PROBLEM DESCRIPTION
Set the whole listing down again, word for word, with no pictures.
- - - - - - -
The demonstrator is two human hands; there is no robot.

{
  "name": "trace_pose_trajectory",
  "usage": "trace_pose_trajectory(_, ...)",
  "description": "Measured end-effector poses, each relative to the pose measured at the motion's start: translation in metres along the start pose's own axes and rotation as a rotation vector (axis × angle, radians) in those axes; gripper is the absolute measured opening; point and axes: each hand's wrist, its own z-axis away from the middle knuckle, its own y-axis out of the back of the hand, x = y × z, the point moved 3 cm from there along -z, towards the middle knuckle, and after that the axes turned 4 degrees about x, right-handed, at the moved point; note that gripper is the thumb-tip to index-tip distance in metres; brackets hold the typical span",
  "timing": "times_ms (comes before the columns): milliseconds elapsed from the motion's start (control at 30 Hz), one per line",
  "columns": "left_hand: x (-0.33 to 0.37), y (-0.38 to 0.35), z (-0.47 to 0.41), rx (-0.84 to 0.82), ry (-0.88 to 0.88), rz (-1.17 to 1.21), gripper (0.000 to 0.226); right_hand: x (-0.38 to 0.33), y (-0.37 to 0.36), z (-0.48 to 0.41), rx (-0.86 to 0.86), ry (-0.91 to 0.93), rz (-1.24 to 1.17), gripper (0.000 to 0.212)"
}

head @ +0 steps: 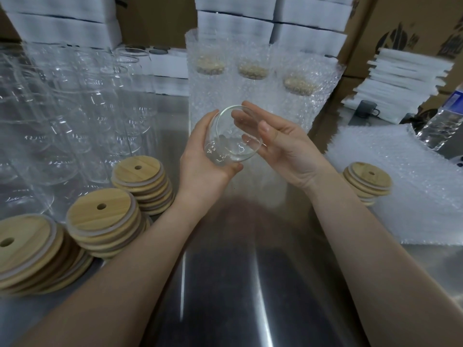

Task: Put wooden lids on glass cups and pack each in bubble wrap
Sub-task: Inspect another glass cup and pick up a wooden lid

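Lidding step: left hand (pixel 208 159) grips tilted clear glass cup (pixel 234 144), right hand (pixel 283 144) open, empty, by rim; next prob. needs round holed wooden lid (pixel 368 174).

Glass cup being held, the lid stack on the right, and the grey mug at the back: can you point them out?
glass cup (pixel 226 146), head view, on its lower side wall.
lid stack on the right (pixel 363 177), head view, on the top lid's wooden face.
grey mug (pixel 366 108), head view, on its body.
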Motion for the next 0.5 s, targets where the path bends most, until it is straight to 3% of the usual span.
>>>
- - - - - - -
EXERCISE RESULT
The demonstrator is two human hands; there is no robot.

{
  "name": "trace_pose_trajectory",
  "usage": "trace_pose_trajectory(_, ...)",
  "description": "Measured end-effector poses, each relative to the pose measured at the motion's start: translation in metres along the start pose's own axes and rotation as a rotation vector (axis × angle, radians) in those axes; gripper is the absolute measured opening; point and axes: each hand's wrist, its own z-axis away from the middle knuckle, its own y-axis out of the back of the hand, x = y × z, the point moved 3 cm from there along -z, towards the middle knuckle, and after that the axes turned 4 degrees about x, right-handed, at the moved point; note that gripper is the thumb-tip to index-tip distance in metres; brackets hold the typical span",
  "timing": "times_ms (comes before the columns): milliseconds elapsed from the motion's start (control at 30 Hz), one per line",
  "columns": "left_hand: x (-0.33 to 0.37), y (-0.38 to 0.35), z (-0.47 to 0.41), rx (-0.84 to 0.82), ry (-0.88 to 0.88), rz (-1.17 to 1.21), gripper (0.000 to 0.226); right_hand: x (-0.38 to 0.33), y (-0.37 to 0.36), z (-0.48 to 0.41), rx (-0.86 to 0.86), ry (-0.91 to 0.93), rz (-1.24 to 1.17), gripper (0.000 to 0.212)"
}

head @ +0 steps: 

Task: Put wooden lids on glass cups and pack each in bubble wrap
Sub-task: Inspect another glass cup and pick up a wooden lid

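Lidding step: left hand (pixel 208 159) grips tilted clear glass cup (pixel 234 144), right hand (pixel 283 144) open, empty, by rim; next prob. needs round holed wooden lid (pixel 368 174).

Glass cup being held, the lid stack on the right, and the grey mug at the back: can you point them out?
glass cup (pixel 226 146), head view, on its lower side wall.
lid stack on the right (pixel 363 177), head view, on the top lid's wooden face.
grey mug (pixel 366 108), head view, on its body.
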Motion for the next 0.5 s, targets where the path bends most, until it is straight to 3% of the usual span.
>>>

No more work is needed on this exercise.